- Assigned task
Pick out the lines below with "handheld" and list them.

(Extracted data entries)
==========
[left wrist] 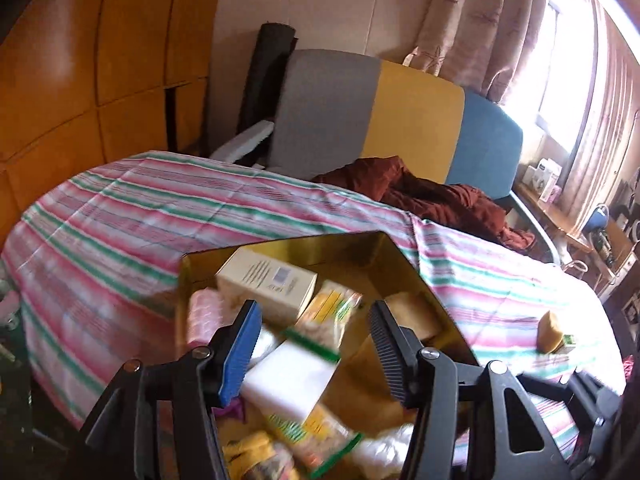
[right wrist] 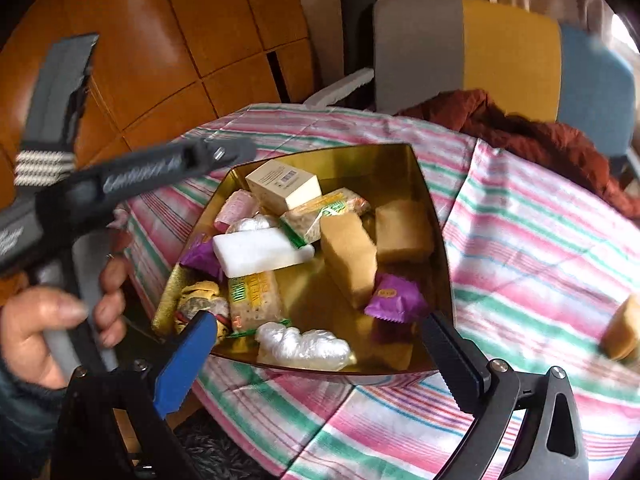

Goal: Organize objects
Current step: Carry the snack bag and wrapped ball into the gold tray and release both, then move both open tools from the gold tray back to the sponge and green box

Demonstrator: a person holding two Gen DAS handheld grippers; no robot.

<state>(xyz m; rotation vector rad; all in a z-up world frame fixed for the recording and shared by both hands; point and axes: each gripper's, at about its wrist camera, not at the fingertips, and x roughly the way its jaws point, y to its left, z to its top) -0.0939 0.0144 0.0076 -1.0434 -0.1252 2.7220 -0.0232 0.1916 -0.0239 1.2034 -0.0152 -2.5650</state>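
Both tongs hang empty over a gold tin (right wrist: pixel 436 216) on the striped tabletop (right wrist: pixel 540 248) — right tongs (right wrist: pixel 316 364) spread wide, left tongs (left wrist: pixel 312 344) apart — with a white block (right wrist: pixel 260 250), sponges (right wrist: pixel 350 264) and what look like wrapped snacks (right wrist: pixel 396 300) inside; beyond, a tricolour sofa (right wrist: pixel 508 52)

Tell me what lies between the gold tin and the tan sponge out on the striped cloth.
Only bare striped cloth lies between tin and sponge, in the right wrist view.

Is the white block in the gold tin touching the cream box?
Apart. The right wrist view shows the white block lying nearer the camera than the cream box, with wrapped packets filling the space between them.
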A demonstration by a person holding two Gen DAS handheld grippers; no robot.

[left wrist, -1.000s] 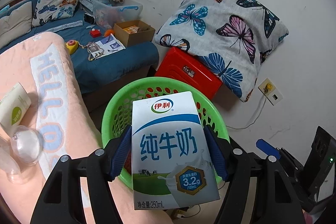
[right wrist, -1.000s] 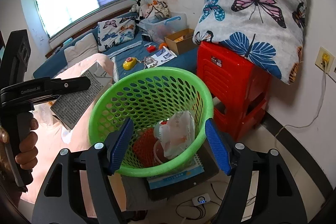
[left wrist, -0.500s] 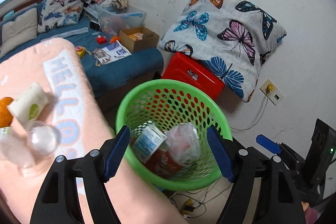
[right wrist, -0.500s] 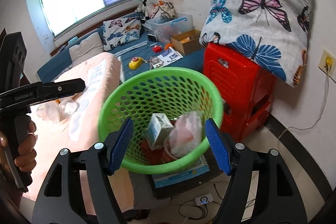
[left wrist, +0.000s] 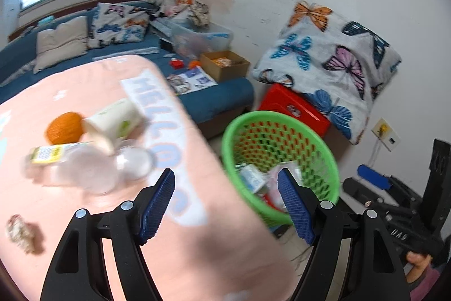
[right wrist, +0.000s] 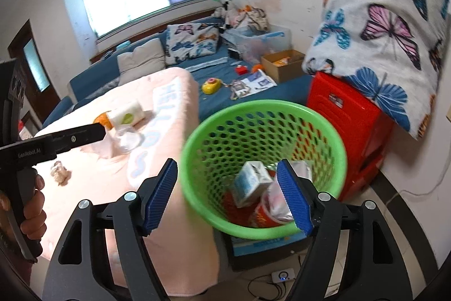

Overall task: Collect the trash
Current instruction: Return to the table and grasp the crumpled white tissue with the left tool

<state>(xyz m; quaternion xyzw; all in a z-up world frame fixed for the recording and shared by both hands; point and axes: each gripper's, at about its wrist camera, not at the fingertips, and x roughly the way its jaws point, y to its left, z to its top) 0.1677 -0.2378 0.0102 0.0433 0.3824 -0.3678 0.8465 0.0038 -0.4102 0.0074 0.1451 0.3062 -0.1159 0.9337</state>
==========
- Problem solution
Demonstrator: a person holding two Gen DAS handheld grippers; no robot.
A demonstration by a person holding two Gen DAS handheld grippers; no robot.

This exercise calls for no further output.